White patches on the tongue and oral mucosa are classic signs of oral candidiasis, a fungal superinfection commonly associated with inhaled corticosteroid use such as fluticasone. The inhaled steroid deposits in the oral cavity and oropharynx, suppressing local immune defenses and allowing Candida albicans to proliferate. The most important preventive and corrective teaching intervention is to instruct the client to rinse the mouth thoroughly with water and gargle after each use of the inhaler. This practice removes residual corticosteroid from the oral mucosa and significantly reduces the risk of fungal overgrowth. The nurse should also report the findings so antifungal treatment such as nystatin swish-and-swallow can be prescribed.

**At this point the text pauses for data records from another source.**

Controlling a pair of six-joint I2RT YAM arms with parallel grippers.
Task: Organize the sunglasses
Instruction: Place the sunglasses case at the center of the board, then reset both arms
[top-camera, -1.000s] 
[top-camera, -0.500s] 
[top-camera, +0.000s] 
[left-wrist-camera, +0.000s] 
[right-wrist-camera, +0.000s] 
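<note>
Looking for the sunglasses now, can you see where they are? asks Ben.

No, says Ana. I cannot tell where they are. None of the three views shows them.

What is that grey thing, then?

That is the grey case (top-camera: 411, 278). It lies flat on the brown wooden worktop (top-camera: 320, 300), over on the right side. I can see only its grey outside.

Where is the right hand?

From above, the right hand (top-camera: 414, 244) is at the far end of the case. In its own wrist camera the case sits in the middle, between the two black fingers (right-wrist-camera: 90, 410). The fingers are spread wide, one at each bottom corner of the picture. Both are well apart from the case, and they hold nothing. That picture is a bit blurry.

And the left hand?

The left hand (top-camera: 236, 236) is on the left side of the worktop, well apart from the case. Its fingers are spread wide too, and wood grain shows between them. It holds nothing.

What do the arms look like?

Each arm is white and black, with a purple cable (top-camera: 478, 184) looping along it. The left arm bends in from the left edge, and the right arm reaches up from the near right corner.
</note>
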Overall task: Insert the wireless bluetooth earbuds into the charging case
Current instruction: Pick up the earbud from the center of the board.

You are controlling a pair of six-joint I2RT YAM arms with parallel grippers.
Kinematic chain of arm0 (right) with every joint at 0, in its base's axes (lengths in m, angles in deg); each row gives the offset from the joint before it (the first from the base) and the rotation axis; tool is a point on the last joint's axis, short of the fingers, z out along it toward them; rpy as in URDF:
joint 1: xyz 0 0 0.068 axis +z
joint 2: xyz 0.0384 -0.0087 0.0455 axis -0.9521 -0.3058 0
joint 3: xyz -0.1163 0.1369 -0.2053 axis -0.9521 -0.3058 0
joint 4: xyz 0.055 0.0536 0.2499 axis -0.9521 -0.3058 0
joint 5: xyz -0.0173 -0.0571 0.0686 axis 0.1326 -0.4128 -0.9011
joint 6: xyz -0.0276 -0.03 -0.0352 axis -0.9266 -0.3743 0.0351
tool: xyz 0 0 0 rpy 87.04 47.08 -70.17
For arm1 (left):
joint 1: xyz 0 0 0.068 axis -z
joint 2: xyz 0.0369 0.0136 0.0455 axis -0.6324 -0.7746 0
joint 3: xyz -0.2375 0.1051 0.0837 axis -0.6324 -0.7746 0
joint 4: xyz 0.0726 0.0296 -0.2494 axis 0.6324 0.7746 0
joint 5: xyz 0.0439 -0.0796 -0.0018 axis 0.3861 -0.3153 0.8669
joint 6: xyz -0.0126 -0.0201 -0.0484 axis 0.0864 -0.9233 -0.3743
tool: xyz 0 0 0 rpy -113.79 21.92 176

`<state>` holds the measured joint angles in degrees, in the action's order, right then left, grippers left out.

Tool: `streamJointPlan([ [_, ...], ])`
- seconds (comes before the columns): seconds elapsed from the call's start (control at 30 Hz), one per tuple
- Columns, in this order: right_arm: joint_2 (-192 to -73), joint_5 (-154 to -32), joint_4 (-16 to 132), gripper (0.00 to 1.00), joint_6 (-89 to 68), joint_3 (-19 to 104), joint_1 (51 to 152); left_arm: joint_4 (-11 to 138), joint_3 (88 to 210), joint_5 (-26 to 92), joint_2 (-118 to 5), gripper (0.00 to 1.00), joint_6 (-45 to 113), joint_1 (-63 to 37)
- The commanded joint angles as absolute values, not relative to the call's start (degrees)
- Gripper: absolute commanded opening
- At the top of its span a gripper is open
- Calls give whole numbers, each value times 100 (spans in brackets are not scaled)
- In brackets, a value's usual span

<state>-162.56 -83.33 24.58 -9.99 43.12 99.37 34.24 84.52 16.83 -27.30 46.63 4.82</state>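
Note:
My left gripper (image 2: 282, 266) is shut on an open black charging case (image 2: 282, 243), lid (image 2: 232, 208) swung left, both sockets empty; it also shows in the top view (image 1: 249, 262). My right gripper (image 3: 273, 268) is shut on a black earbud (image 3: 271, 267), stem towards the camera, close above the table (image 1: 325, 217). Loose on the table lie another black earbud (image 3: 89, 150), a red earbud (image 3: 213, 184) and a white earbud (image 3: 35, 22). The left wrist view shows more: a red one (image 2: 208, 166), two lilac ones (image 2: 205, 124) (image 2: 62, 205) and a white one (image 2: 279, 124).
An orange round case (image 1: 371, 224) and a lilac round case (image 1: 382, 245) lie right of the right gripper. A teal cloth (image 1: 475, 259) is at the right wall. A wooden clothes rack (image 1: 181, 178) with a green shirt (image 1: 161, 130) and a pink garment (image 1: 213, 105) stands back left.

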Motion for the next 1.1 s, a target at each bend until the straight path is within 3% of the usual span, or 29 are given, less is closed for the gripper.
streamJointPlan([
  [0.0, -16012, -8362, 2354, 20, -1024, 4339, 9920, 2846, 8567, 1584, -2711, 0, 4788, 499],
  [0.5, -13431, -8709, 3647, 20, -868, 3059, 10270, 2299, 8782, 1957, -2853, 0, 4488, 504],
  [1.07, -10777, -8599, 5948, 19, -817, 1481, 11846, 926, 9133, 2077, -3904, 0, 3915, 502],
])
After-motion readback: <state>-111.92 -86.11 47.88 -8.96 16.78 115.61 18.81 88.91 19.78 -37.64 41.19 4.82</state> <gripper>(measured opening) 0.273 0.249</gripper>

Advising the client to increase the fluticasone dose would worsen the fungal infection by further immunosuppressing the local oral environment. Reassuring the client about hand tremor is irrelevant to the oral finding and addresses a different medication side effect entirely. Explaining that nasal stuffiness is unrelated dismisses the actual clinical finding and misses an opportunity for essential client education. The correct response directly addresses the cause of the oral candidiasis and empowers the client with a simple preventive measure.